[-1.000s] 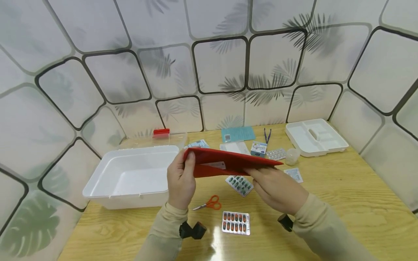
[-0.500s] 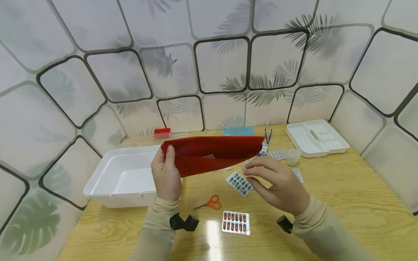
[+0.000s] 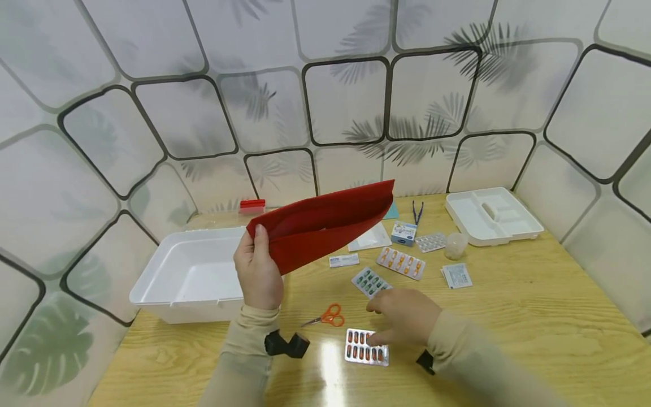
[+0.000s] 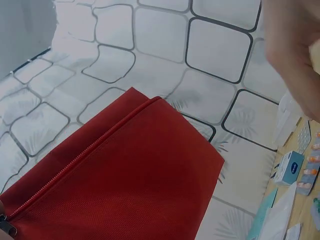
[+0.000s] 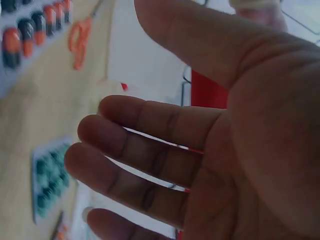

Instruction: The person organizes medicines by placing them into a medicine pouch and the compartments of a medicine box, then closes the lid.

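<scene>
My left hand [image 3: 259, 277] pinches one end of a red zippered pouch [image 3: 325, 220], thumb on the near face, and holds it up over the table, its mouth parted. In the left wrist view the pouch's zipper [image 4: 85, 155] runs along its edge. My right hand [image 3: 407, 317] holds nothing, its fingers loosely spread just above the table. Its thumb overlaps a blister pack of red-and-black capsules [image 3: 361, 353] in the head view. Just beyond the fingertips lies a blister pack of green capsules [image 3: 367, 281], partly covered by them.
Orange-handled scissors [image 3: 330, 316] lie between the hands. At left stands a white bin [image 3: 188, 288]. Behind are an orange capsule blister pack [image 3: 402, 263], a small box [image 3: 404, 232], blue tweezers [image 3: 417, 212], sachets [image 3: 458, 276], and a white tray [image 3: 519, 229] at back right.
My right hand has let go of the pouch and come down toward the red-and-black capsule pack. The left hand has shifted left, and the pouch's far end has tilted upward.
</scene>
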A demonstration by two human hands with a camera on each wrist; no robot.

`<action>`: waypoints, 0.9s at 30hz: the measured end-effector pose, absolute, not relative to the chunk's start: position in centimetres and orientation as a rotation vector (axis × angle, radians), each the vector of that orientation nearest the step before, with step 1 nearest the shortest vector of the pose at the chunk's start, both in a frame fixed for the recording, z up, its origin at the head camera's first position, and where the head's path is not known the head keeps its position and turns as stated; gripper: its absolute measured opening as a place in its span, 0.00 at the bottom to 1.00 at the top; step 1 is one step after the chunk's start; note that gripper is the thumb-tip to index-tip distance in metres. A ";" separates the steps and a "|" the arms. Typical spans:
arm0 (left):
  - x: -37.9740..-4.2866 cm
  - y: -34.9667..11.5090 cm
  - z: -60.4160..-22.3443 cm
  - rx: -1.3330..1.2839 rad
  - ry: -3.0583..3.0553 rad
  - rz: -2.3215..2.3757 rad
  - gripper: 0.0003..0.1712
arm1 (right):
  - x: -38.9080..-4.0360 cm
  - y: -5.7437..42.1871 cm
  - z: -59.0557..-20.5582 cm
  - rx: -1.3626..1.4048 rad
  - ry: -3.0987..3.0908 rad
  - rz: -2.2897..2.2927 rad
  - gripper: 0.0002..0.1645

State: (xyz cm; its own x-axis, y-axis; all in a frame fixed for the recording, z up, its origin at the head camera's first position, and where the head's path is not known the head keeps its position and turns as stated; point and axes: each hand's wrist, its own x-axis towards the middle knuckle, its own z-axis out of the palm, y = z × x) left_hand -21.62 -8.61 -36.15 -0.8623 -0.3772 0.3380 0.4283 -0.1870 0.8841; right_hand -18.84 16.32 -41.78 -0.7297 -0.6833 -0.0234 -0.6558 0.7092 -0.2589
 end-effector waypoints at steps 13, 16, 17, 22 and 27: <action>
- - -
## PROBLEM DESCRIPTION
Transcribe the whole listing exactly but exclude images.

## ANSWER BOX
[-1.000s] 
[-0.500s] 
[+0.000s] 
[+0.000s] 
[+0.000s] 

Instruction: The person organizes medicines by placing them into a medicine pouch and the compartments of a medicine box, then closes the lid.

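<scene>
My left hand [image 3: 259, 277] pinches one end of a red zippered pouch [image 3: 325, 220], thumb on the near face, and holds it up over the table, its mouth parted. In the left wrist view the pouch's zipper [image 4: 85, 155] runs along its edge. My right hand [image 3: 407, 317] holds nothing, its fingers loosely spread just above the table. Its thumb overlaps a blister pack of red-and-black capsules [image 3: 361, 353] in the head view. Just beyond the fingertips lies a blister pack of green capsules [image 3: 367, 281], partly covered by them.
Orange-handled scissors [image 3: 330, 316] lie between the hands. At left stands a white bin [image 3: 188, 288]. Behind are an orange capsule blister pack [image 3: 402, 263], a small box [image 3: 404, 232], blue tweezers [image 3: 417, 212], sachets [image 3: 458, 276], and a white tray [image 3: 519, 229] at back right.
My right hand has let go of the pouch and come down toward the red-and-black capsule pack. The left hand has shifted left, and the pouch's far end has tilted upward.
</scene>
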A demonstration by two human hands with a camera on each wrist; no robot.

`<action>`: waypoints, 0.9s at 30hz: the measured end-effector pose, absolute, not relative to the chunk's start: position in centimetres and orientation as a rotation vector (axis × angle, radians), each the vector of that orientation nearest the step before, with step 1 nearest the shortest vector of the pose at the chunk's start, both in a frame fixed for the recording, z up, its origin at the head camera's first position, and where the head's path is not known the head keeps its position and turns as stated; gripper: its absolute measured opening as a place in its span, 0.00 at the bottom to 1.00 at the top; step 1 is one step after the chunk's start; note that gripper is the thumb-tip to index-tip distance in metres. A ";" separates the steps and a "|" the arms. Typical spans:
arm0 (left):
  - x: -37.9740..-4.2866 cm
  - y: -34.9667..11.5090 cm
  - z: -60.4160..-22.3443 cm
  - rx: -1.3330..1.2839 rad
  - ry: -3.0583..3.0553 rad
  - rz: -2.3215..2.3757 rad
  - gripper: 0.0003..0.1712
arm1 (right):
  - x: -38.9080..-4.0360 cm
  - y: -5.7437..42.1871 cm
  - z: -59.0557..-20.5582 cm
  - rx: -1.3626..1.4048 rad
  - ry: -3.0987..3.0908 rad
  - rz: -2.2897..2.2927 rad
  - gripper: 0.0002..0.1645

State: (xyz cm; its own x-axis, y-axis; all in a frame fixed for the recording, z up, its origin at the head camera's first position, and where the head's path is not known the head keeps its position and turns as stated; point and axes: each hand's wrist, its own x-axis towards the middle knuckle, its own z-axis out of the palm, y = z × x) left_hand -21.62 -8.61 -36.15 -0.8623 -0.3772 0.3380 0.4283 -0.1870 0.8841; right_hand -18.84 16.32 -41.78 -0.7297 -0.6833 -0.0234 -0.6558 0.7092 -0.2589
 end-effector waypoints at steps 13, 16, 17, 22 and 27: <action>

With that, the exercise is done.